In June, parliamentarians in Chancellor Angela Merkel's Christian Democratic party published a proposal to drop the exit law and build more plants, promising to make cheap nuclear energy an issue for next year's national election. Even in the SPD, dissident voices are getting louder. Prominent figures like ex-chancellor Helmut Schmidt and former Economics minister Wolfgang Clement have called on their party to rethink their energy policy. "It's enormous," says Dieter Marx, director of Atomforum, Germany's nuclear operators association. "We've been completely surprised by the shift in opinion." At this year's annual meeting in Hamburg, he says, only 15 protesters showed up.
In addition to high energy prices, part of the reassessment can be traced to pressure from Germany's neighbors. Germany's virtually unilateral veto of carbon-free nukes was getting ever tougher to square with the country's self-styled role as a global environmental leader. At the G8 talks on energy security in Tokyo earlier this summer, Merkel was the odd person out, opposing a call on countries to use nuclear energy as one way of cutting emissions. France, which generates 80 percent of its electricity from nukes and has one of the lowest per capita emission rates of any developed country, has just announced construction of its 61st reactor—and doesn't see why it should be obliged to shift to expensive wind and solar power like Germany. In July, British Prime Minister Gordon Brown called for the construction of eight new reactors in the United Kingdom over the next 15 years to help build what he calls "the post-oil economy."
Italy's Silvio Berlusconi has promised to reverse a phaseout similar to Germany's, just as Sweden suspended its phaseout in 2005. In line with a rapid change in Swedish public opinion, the government reasoned that avoiding emissions that cause climate change must come ahead of nuclear decommissioning. Even the International Energy Agency, of which Germany is a member, has called for a triple-pronged strategy to fight climate change: efficiency improvements, a switch to renewable energy and the construction of 1,300 new nuclear power plants worldwide.

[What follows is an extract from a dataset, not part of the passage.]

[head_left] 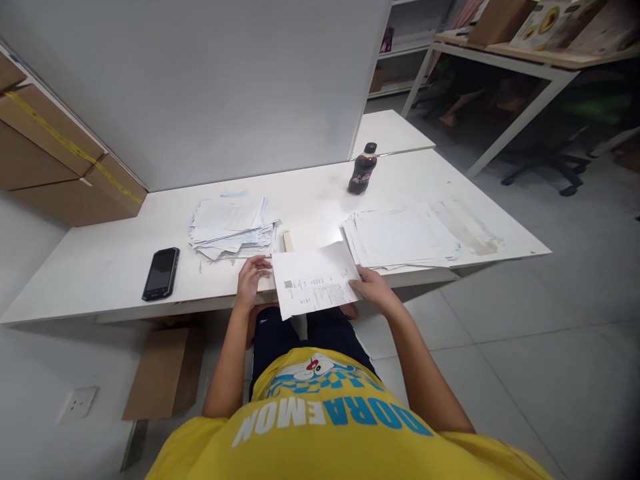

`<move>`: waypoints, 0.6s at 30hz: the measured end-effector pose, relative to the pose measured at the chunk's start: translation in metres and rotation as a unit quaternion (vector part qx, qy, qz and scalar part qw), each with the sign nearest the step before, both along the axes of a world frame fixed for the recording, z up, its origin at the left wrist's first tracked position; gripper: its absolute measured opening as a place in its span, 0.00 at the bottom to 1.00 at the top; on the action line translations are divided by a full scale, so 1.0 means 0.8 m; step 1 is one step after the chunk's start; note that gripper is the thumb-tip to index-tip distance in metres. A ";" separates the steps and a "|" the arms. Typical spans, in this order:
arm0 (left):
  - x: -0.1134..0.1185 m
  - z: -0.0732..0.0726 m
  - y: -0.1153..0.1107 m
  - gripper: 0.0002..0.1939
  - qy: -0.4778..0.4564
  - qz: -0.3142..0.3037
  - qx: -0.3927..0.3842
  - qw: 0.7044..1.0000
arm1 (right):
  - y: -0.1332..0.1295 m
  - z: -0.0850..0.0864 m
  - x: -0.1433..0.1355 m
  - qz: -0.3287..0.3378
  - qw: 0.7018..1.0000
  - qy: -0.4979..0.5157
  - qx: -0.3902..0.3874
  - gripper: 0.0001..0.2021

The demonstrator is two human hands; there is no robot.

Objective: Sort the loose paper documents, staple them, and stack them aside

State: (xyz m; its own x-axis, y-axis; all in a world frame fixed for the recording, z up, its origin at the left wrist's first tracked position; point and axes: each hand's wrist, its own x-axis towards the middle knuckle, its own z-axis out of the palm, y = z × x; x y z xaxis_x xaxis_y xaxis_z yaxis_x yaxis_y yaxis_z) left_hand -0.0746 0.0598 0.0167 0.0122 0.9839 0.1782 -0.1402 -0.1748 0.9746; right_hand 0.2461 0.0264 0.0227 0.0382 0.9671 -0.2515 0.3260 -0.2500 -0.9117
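Note:
A printed white sheet with a small square code is held over the front edge of the desk. My right hand grips its right side, thumb on top. My left hand is beside the sheet's left edge, fingers bent and a little apart; nothing shows in it. Behind my left hand lies an untidy pile of papers. A wider stack of sheets rests to the right, touching or just behind the held sheet. Between the piles is a small cream-coloured strip-like object.
A dark handheld device lies at the left of the white desk. A cola bottle stands upright toward the back right. Cardboard boxes are stacked at the far left, against a grey panel.

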 end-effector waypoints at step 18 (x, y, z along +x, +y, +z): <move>0.055 0.010 0.046 0.23 0.582 -0.064 0.146 0.797 | 0.005 -0.021 0.020 -0.065 0.998 -0.004 0.013 0.14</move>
State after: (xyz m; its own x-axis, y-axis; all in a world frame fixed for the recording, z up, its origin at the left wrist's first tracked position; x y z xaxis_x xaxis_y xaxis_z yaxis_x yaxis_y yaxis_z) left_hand -0.0304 0.0970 0.0250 0.4340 0.8796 0.1948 0.7944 -0.4756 0.3778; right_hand 0.2624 0.0301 0.0061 0.1651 0.9601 -0.2256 0.2989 -0.2667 -0.9163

If Germany—Europe's biggest consumer of energy—joins the shift toward nukes, it would make it far likelier that the EU can slow down, or even reverse, its growing dependence on Russia. But what makes the change in Germany so delicate to navigate is its own complex, internal, consensus-driven politics. The SPD, the junior partner in Merkel's coalition government, has steadfastly blocked any attempt to loosen the ban on new plants enacted when it was in power. Its veto power over any change to the phaseout law means it remains in place, though the power companies have used temporary shutdowns to extend the life of their oldest reactors until after the 2009 election—when they hope Merkel will head a more nuke-friendly coalition.
Merkel, whose modus operandi is to avoid open conflict, has pledged her adherence to the status quo until after the election. The government's own Council of Environmental Advisors, which is supposed to develop Germany's long-term environmental strategy, talks about everything—except nuclear energy. Miranda Schreurs, a council member who directs the Environmental Policy Research Center at Berlin's Free University, says the debate has started to become a more rational one, but centers only on the life extension of currently operating plants. Despite the emboldened CDU parliamentarians, building new reactors is still a nonstarter for most Germans. Merkel herself has ruled out new construction. "The old taboo is still there," says Schreurs.

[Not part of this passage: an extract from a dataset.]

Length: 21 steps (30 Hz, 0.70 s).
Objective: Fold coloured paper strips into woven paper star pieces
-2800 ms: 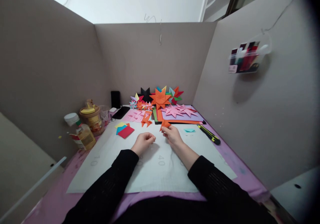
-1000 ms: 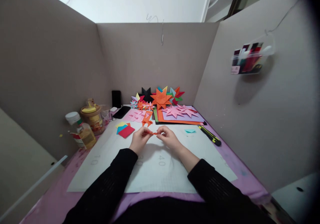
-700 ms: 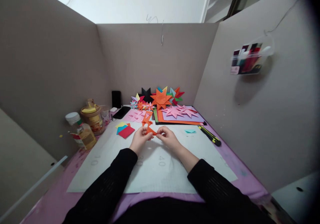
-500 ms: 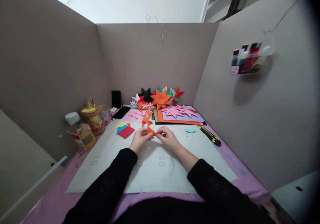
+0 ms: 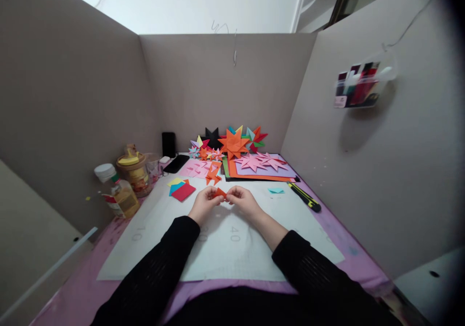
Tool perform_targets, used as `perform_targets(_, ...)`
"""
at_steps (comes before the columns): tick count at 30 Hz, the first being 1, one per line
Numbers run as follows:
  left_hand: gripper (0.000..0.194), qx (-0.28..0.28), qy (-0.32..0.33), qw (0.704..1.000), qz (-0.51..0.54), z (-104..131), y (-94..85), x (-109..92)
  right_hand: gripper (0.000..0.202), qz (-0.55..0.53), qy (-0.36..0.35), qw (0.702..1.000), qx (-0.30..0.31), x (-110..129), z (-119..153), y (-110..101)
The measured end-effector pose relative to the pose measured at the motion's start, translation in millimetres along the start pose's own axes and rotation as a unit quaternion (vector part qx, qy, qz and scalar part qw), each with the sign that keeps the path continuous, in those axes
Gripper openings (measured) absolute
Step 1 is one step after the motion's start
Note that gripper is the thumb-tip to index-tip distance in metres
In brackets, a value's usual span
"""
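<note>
Between my two hands, just above the white mat (image 5: 232, 258), is a small folded piece of orange paper (image 5: 220, 193). My left hand (image 5: 204, 202) pinches its left side between thumb and fingers. At its right end, the thumb and forefinger of my right hand (image 5: 242, 200) are closed on it; my fingertips hide part of the folds. Right behind my hands lie several folded orange pieces (image 5: 213, 172). To the left, squares of coloured paper (image 5: 183, 192) overlap, a red one on top. A small folded turquoise piece (image 5: 276, 190) rests to the right.
A yellow and black box cutter (image 5: 305, 198) lies at the right. Folded paper stars (image 5: 234, 144) and stacked paper sheets (image 5: 265, 175) stand at the back. Phones (image 5: 177, 163), a plastic jar (image 5: 135, 173) and a bottle (image 5: 121, 195) are on the left. Grey partitions (image 5: 225, 84) surround the table.
The orange paper has turned slightly in my fingers and now shows a flatter, redder face. My right hand has shifted a little left, closer to my left hand.
</note>
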<state>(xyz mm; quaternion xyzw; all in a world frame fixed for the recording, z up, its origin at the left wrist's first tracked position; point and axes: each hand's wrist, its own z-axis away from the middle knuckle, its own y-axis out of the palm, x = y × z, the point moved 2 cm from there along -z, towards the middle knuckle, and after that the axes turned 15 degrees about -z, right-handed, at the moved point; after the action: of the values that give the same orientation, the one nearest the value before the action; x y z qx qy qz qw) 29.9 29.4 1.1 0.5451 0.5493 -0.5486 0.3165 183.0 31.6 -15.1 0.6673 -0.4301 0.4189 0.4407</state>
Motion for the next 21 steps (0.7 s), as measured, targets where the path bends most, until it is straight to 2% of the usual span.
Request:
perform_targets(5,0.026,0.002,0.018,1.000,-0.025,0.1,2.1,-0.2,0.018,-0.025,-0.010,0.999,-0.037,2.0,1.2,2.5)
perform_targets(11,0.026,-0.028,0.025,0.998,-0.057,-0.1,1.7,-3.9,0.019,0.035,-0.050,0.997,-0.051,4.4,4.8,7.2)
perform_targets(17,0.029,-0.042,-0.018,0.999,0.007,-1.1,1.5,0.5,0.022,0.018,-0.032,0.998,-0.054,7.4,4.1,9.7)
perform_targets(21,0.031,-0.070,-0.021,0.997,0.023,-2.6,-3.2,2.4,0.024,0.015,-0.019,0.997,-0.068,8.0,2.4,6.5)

Even more complicated is the SPD's position. The SPD's Environment minister, Sigmar Gabriel, clings to wildly ambitious numbers for the use of wind and solar power to replace both nuclear energy as well as coal, which has lately also become a target of environmental protests. Any new debate over nuclear energy is seen by the SPD leadership as yet another threat to party unity at a time when masses of members and voters are abandoning the SPD for the far-left Linkspartei; an early August Forsa poll had the SPD at a historic low of 22 percent. Divisions are emerging already. In August, an SPD arbitration commission voted to expel Clement from the party, describing his attack on a fellow party member for her antinuclear policy as "damaging behavior."
The situation remains frozen at least until after next year's election. But the sudden change in mood proves that even for hyperenvironmentalist Germans, their emotional convictions aren't immune to the reality that nuclear energy cuts both CO2 and the bill for imported fuel. With the SPD imploding and Merkel's chances of getting her coalition of choice with the Free Democrats growing ever so slowly, the day when Germany drops its plan to kill its nukes is getting a little closer.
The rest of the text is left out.